Go to the first, previous, next, last section, table of contents.

9 New Voices

The FestVox projects (http://festvox.org) specifically deals with this issue and contains full documentation, disucssion, as wellas tools for designing, recording, building, and testing of new voices in new and currentl supported languages. If you are going to actual build a new synthetic voice you should read the festvox document itself

9.1 Building New Voices

Building a new voice in a new language requires addressing the following

Phoneset
Token processing rules
Prosodic phrasing method
Word pronunciation (lexicon and/or letter to sound rules)
Intonation (accents and F0 contour)
Duration
Waveform synthesizer

Before starting you must have a phoneset. This is often pre-defined due to the lexicon and/or waveform synthesizer that is to be used. Most languages have a phoneste already defined for them, though if this is a language that has had little computational the phoneset may not be defined complete for easy computational use. However wherever possible it is wise to use someone elses defined phoneste but do consider the possibility that it needs to be augment due to allophonic phenomena such as vowel reduction, flaps, palatalization etc.

The next area to consider is tokenization of text, assuming the desired language has a written form, if not you'll need to defined on. This can be relatively easy or not depending on the language. Chinese, Japanese and Thai (and others) do not use spaces between works so even simple tokenization is a non-trival process. There are statistical techniques that work for this but they require a lexicon of words in the language sproat96b. Other problems such as numbers, symbols, homographs etc require treatment. Note that although from a anglosized view treatment of text in the native writting system may seem no worth it, for it to be considered a TTS system for that language you must allow input to be in that writing system. This requirement may be non-trivial to answer if there are few computer fonts, or authoring tools for that language, but it should be seriously addressed.

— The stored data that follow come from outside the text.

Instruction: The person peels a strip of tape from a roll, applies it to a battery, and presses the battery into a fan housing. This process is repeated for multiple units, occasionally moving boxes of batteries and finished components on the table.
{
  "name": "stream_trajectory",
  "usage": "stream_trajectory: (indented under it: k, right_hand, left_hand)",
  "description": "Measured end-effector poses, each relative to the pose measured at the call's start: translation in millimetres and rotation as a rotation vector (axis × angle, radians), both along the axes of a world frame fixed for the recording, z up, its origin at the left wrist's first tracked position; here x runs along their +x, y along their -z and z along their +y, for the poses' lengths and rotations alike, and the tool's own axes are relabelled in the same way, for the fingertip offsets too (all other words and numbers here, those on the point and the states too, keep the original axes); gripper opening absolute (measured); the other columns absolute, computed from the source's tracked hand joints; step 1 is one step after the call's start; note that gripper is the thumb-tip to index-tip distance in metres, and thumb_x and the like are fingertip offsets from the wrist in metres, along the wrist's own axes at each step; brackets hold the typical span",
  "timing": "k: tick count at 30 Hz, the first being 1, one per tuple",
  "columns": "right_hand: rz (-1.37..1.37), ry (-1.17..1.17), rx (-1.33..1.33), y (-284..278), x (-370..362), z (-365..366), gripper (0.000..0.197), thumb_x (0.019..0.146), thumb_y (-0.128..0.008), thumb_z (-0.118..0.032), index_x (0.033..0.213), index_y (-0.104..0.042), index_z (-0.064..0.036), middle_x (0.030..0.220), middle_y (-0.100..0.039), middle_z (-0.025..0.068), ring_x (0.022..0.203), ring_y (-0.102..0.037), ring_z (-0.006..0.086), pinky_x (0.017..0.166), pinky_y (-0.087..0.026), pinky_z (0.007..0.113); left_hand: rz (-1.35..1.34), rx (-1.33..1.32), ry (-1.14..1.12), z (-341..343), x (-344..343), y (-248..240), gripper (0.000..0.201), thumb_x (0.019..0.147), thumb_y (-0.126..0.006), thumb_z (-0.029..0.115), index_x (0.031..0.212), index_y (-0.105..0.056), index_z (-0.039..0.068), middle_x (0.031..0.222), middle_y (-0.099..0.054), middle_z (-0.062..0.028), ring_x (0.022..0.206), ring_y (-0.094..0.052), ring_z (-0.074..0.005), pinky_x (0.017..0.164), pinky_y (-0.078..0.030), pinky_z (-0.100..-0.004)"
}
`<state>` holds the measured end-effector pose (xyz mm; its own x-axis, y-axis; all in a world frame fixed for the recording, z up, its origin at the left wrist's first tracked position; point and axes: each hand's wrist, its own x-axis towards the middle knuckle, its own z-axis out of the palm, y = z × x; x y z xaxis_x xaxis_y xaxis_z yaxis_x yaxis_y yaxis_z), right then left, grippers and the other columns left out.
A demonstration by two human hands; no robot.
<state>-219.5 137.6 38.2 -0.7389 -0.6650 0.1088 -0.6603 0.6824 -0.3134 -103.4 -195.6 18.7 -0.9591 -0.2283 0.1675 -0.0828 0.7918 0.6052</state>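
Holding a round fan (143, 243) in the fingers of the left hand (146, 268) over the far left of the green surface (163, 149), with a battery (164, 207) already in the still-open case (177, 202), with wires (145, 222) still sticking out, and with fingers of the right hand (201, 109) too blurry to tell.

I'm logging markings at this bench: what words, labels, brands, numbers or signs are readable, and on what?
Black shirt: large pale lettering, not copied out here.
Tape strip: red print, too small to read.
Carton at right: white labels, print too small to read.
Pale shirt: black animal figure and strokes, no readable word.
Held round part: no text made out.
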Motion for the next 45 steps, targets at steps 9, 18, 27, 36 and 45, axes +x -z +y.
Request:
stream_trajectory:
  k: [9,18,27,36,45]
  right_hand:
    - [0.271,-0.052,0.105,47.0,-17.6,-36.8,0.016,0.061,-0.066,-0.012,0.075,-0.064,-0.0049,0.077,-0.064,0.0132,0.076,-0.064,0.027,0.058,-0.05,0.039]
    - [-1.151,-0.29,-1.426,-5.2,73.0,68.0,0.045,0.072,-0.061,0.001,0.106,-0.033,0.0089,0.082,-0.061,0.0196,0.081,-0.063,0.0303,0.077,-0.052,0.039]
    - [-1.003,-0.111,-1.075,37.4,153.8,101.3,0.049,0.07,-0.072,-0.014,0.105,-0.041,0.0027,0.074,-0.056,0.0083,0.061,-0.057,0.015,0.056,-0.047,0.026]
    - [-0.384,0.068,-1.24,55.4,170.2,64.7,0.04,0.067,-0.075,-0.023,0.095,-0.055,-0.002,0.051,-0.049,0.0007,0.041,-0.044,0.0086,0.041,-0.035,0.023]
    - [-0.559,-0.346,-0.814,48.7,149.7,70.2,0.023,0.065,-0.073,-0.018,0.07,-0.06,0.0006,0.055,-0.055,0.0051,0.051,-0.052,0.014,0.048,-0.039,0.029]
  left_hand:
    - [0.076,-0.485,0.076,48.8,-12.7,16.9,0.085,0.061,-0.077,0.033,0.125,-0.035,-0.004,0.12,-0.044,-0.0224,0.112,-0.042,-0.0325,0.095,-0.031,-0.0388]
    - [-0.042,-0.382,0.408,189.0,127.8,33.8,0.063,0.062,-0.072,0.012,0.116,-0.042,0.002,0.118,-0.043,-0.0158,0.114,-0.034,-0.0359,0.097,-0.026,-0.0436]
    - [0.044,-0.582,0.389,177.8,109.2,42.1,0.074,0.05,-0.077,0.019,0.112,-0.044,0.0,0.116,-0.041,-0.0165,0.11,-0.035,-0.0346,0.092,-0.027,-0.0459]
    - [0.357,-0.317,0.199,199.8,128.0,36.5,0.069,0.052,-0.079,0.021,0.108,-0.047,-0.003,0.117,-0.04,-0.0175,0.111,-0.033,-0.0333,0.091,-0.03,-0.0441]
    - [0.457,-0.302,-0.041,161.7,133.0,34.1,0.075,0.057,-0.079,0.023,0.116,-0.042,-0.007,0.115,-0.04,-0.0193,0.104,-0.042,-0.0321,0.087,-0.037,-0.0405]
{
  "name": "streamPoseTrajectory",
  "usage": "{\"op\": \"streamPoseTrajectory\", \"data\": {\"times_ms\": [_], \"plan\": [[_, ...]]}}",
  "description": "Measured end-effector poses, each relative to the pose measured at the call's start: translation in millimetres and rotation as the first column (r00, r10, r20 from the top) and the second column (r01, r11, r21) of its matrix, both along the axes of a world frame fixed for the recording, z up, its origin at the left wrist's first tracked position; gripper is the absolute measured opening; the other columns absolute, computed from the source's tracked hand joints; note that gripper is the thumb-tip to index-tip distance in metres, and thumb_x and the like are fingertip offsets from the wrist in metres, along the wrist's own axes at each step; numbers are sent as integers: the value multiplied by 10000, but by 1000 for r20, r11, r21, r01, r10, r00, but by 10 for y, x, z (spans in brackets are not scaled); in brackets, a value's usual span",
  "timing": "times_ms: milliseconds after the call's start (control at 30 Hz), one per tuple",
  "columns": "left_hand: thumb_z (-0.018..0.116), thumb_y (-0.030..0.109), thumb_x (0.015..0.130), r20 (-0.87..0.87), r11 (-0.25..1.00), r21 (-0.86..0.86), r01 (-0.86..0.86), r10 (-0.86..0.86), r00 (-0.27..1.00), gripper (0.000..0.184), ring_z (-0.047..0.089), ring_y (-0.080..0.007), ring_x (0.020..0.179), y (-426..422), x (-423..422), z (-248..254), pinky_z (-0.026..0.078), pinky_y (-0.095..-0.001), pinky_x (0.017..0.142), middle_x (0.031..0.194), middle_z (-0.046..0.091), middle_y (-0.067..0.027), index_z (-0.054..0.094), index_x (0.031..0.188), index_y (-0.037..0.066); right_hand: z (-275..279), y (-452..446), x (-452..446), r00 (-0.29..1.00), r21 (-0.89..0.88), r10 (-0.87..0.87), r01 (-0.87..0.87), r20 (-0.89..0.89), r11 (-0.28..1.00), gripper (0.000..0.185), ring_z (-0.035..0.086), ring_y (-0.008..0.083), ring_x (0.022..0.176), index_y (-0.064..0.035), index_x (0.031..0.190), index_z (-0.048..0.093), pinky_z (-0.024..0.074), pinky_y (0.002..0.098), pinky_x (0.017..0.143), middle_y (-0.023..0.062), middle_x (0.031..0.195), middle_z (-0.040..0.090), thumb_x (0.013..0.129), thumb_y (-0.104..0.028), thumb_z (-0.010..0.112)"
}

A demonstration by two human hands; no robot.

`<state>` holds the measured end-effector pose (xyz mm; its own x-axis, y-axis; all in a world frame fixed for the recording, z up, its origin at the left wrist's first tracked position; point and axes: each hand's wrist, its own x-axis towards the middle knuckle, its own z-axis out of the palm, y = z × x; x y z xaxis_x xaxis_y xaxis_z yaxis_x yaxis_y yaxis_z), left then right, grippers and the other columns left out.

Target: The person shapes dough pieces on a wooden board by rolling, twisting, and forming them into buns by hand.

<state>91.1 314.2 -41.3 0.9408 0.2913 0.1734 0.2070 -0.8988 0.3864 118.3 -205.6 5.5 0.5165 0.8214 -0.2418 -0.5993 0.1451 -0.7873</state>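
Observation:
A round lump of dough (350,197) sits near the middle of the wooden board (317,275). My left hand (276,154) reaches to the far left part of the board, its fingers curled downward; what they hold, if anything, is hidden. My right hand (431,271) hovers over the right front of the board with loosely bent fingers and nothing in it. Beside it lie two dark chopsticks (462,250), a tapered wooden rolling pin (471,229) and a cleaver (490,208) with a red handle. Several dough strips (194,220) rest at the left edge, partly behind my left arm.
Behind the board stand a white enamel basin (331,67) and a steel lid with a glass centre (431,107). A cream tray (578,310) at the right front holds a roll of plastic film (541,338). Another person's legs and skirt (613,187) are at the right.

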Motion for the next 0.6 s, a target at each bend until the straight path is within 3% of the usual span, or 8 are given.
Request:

In some cases a romanized only form of synthesis may be sufficient, for example if the synthesizer is only going to be used in language generation systems, or manchine translation system, it may be possible to use this simplified script. Also note that due to the dominence of ASCII based machines that even when there is a native written form many computer based users of the language have constructed a romanized system due to the inadequacy of existin computer systems. Support that writting system may be advanatageous as there already exist text (e.g. email) in that form. For example Greek can be written in Ascii using soundalike and lookalike symbols. Greek people do use this in email when no other input method is available and we found it useful to include support for this in our Greek synthesizer.

Possibily the most expensive part required for a synthesizer is probably a lexicon. However many language don't require one as the relationship between the written and phonetic form can be so close that simple hand written letter to sound rules are sufficient. Building large lexicons is a long and tedious task and not something to be undertaken lightly. Whereever possible you should try to find an existing lexicon in the language. Though remember to note its copyright restrictions.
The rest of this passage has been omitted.